USNC-Tech develops deep space propulsion system
Nuclear thermal power for spaceflight has a number of advantages over chemical-based designs, primarily providing higher efficiency and greater power density resulting in lower propulsion system weight. This would contribute to shorter travel times and lower exposure to cosmic radiation for astronauts, enabling deep space missions such as crewed missions to the Moon and Mars.
Seattle-based USNC-Tech said advancements in nuclear fuel design and passive safety measures pioneered by parent USNC with its Fully Ceramic Micro-encapsulated (FCM) fuel has enabled USNC-Tech to create a novel NTP concept with specialised performance capabilities. The enhanced safety characteristics and design flexibility of the USNC-Tech concept, it said, is "a critical step forward in achieving extensibility of NTP systems to deep-space missions".
"Key to USNC-Tech's design is a conscious overlap between terrestrial and space reactor technologies," said USNC-Tech CEA Paolo Venneri. "This allows us to leverage the advancements in nuclear technology and infrastructure from terrestrial systems and apply them to our space reactors."

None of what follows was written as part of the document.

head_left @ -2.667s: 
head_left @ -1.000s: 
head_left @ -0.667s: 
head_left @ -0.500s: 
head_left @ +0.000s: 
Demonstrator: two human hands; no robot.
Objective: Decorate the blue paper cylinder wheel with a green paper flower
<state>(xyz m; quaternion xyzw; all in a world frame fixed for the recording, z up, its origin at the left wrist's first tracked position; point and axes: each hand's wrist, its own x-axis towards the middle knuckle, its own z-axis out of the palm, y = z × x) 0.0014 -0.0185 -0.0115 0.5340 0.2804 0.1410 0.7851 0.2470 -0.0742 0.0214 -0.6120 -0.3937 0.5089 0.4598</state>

USNC describes FCM as a next-generation uranium oxycarbide tristructural isotropic (TRISO) particle fuel design, replacing the 50-year-old graphite matrix of traditional TRISO fuel with silicon carbide (SiC). It says the result is a safer nuclear fuel that can withstand higher temperatures and more radiation. The SiC matrix in FCM fuel provides a dense, gas-tight barrier preventing the escape of fission products, even if a TRISO particle should rupture during operation.
The new matrix improves the structural and containment characteristics of TRISO particles, trapping and sealing radioactive fission products permanently, preventing contamination of the environment. The higher-thermal conductivity of FCM fuel allows the fuel pellet to have a flatter temperature profile, lowering peak temperatures in nuclear reactors.
The USNC-Tech NTP concept uses a specialised variation of USNC's FCM fuel, which enables "a new family of inherently safe space-optimised reactor designs that ensure astronaut safety and environmental protection".
Using low quantities of HALEU, it says this unique NTP concept delivers high thrust and specific impulse previously only achievable through high-enriched uranium. In addition, use of FCM fuel "leverages pre-existing supply chains and manufacturing facilities used by terrestrial nuclear reactor developers, reducing production risks and enabling sustainable industry involvement".
"We want to lead the effort to open new frontiers in space, and do it quickly and safely," said Michael Eades, principal engineer at USNC-Tech. "Our engine maximises the use of proven technology, eliminates failure modes of previous NTP concepts, and has a specific impulse more than twice that of chemical systems."
Formed in 2019, USNC-Tech is an independently operated and managed subsidiary of USNC.